## EXERCISE BRIEF
Spot each line in the records below where the word "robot" occurs, then copy it.

## MATERIAL TO PROCESS

========================================

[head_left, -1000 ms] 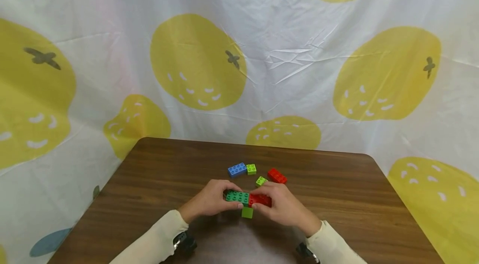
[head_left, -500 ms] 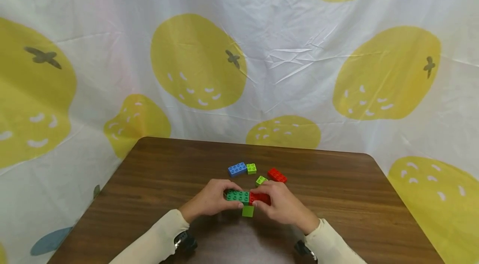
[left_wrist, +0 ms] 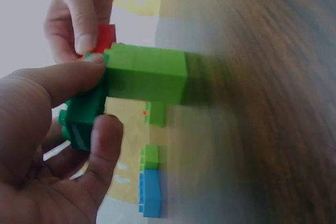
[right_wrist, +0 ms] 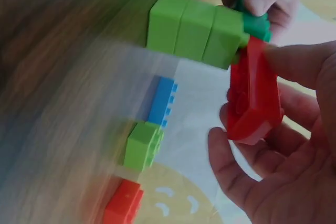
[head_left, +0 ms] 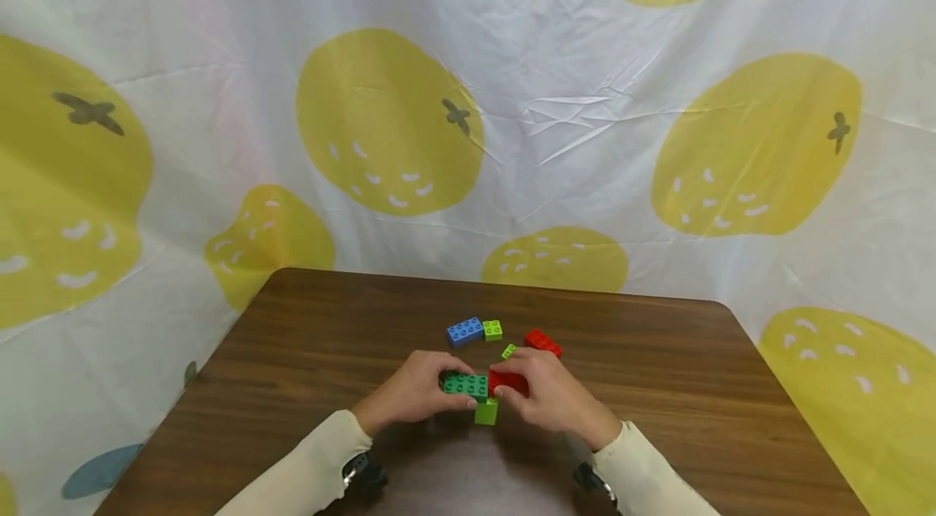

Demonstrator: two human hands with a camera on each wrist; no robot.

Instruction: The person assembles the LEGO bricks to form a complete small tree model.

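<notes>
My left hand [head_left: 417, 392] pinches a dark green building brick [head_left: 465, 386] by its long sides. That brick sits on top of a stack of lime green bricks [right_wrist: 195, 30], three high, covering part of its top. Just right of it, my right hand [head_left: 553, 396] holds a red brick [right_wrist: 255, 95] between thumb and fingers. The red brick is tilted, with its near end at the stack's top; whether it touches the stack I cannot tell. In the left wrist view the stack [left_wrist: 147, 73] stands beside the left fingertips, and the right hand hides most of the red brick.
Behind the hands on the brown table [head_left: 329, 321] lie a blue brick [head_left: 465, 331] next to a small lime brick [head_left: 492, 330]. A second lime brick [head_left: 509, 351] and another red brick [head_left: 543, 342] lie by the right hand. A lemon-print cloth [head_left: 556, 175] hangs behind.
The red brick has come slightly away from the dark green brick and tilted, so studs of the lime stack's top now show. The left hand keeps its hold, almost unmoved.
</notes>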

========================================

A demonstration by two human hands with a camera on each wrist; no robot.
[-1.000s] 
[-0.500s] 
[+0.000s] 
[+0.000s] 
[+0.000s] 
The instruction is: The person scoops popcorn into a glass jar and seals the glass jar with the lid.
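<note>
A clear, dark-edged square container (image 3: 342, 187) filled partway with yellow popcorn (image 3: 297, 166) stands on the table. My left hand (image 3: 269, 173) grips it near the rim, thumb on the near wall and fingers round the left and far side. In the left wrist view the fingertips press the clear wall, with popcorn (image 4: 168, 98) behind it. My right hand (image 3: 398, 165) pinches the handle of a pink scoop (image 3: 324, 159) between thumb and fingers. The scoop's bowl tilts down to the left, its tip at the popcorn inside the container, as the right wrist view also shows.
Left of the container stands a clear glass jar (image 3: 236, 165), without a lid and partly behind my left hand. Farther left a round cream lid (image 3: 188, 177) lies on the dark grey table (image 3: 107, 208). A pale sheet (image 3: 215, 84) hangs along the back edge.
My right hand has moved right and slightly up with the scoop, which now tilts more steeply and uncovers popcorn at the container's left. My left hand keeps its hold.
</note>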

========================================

## RESPONSE TO THE TASK
Demonstrator: two human hands with a camera on each wrist; no robot.
A demonstration by two human hands with a camera on each wrist; no robot.

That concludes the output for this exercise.